The Unknown In Every Direction
poetry by Ashley Somwaru and Kamila Mushkina, non-fiction by Aishwarya Shah, and art by Shama Nair
Poetry
My father dreams of Baldat and Chacha and a gorge. Elephants engraved into brass bells. Sansaar hai ek nadiya. Monkey tail torches. Snakes as arrowheads. Metaled teeth from Port Mourant. Thirsty mouths leaking into soil. Becoming grass. Becoming border. Dukh sukh do kinaare hain. Tears as earthquakes. Saturn in chains. Bhajan books stained with chana aloo. Trincity in the camera’s view. Crashing inside a conch shell. Na jaane kahan jaae… Ringing in the ears. Wood stacked to burn. Remains swept into the river. A hand as a wave pushing against shore... hum behate dhaare hain. A body in a black skirt is saying she’s next.
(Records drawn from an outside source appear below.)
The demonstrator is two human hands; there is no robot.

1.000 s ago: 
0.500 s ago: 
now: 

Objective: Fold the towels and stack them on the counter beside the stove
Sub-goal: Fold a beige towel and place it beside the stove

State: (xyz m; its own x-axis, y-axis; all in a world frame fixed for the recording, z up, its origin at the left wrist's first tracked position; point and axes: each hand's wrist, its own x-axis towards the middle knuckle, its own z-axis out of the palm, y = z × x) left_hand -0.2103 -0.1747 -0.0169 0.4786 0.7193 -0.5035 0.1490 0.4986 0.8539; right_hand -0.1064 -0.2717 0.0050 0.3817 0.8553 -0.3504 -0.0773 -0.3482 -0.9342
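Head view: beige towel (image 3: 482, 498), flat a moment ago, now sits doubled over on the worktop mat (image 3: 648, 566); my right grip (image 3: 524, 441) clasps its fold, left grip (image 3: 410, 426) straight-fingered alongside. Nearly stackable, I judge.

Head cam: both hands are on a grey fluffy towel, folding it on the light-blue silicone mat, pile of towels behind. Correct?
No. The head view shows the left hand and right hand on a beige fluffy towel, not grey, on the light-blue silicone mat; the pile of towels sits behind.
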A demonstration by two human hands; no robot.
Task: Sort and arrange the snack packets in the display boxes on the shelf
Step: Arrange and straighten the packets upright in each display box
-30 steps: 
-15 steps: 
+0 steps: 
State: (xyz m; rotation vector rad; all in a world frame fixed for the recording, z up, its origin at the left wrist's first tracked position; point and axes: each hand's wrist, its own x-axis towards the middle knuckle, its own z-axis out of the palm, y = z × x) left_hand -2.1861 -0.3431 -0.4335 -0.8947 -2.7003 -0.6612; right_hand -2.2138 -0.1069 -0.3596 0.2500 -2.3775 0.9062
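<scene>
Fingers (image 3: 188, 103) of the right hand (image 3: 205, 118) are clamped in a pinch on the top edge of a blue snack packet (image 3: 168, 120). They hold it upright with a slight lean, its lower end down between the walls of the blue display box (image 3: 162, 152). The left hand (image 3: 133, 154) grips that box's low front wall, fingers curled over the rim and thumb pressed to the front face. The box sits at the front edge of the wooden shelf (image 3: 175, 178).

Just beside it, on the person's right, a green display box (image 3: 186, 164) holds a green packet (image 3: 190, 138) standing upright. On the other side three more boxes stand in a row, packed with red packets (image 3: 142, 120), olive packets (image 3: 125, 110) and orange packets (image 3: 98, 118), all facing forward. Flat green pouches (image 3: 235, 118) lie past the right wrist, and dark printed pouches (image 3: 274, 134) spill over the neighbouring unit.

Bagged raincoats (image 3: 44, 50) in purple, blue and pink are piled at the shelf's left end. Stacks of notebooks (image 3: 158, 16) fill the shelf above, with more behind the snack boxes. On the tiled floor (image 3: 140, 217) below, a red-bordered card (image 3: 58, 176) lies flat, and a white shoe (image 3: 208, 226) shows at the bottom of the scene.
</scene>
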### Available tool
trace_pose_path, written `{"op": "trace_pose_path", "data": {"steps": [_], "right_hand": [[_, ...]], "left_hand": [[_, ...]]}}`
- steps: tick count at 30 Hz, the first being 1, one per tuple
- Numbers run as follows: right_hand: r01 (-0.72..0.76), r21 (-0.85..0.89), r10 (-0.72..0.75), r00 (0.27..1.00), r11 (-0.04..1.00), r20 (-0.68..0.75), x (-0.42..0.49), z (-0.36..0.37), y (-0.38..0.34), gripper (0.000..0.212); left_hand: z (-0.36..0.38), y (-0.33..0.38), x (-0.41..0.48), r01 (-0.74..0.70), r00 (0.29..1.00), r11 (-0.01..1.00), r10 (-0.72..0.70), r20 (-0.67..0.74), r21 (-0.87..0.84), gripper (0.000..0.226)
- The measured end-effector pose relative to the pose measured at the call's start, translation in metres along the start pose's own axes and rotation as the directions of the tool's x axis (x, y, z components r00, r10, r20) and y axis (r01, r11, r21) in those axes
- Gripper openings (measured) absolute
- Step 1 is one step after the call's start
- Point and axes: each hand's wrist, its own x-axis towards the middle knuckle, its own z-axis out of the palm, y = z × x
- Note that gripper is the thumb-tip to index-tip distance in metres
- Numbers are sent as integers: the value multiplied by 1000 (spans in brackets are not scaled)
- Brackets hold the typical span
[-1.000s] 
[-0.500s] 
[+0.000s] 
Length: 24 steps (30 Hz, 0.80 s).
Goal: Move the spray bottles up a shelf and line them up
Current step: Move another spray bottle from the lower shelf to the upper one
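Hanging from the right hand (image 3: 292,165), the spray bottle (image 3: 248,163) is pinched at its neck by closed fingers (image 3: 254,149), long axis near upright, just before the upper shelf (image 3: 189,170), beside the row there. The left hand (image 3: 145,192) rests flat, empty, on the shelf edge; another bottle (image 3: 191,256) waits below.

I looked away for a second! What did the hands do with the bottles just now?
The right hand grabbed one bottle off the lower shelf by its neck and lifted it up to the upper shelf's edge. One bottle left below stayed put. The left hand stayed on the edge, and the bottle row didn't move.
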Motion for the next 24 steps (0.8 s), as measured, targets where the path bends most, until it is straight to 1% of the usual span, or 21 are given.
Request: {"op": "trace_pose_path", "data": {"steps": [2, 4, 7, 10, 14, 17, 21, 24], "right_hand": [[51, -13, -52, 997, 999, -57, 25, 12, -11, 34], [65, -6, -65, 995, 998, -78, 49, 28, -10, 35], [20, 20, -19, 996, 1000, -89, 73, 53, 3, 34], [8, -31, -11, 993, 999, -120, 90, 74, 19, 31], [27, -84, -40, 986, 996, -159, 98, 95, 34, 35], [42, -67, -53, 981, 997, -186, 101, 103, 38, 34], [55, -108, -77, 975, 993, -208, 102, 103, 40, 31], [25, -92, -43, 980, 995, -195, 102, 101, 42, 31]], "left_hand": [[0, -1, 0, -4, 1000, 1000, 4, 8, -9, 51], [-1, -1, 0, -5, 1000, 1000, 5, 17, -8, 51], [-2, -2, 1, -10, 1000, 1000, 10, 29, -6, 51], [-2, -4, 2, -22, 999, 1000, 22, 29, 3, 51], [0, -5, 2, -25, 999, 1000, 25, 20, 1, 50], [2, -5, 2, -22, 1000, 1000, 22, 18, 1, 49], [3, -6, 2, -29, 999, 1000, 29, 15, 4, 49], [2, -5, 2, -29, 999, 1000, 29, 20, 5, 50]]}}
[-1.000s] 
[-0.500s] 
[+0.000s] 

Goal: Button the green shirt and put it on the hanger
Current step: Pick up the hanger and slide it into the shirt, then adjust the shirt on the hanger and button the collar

It’s 4 AM and I Can’t Sleep Because My Brother and His Friends are Stomping
Night’s Dream Night’s Dream Night’s
broken skitter scatter
nibbling eyes to sleep
leaf and woman lost in wind
[slinking into the yard where daal bellied
drunk skunts are busted
up with limacol and bushrum]
are veins swept into mortar
and pestled with bhandania
echoes of departing footsteps
rippling realms garnished
before song
there was hurt words
unsyllabled hollow land
unstringed by tide
my family never touched
bangle chime what never
made it to shore
my father writes
naja wo mathuranago khul jawo
***
вы когда-нибудь видели
баранью голову в тазике?
острая морда и рога закрученные
глаза не помню я испугалась
может закрытые
а может их не было
нағыз қазақ емессің бе?
вот лошадь щиплет траву —
пасется соғым
это шутка, но в каждой шутке как говорится
темнота сгущается не ранее десяти
смех и песни влетают в распахнутое окно
вот бы меня смогли сейчас отпустить
наяву окутаться сном
мне страшно и любопытно так, что страшно
ночь бессовестно скалится, томно льстит
я не могу надышаться и наливаю в чашу
больше, чем смогу унести
если бы я смогла, невесома и хороша
раскинуться в небе, как на безлюдном пляже
Essay
Day 1
The rows of dominoes that string the world together are tumbling onto one another. Airports are snapping shut, distance is reiterated and a seismic shift is underway. Meaning has become elastic as the unknown stretches in every direction.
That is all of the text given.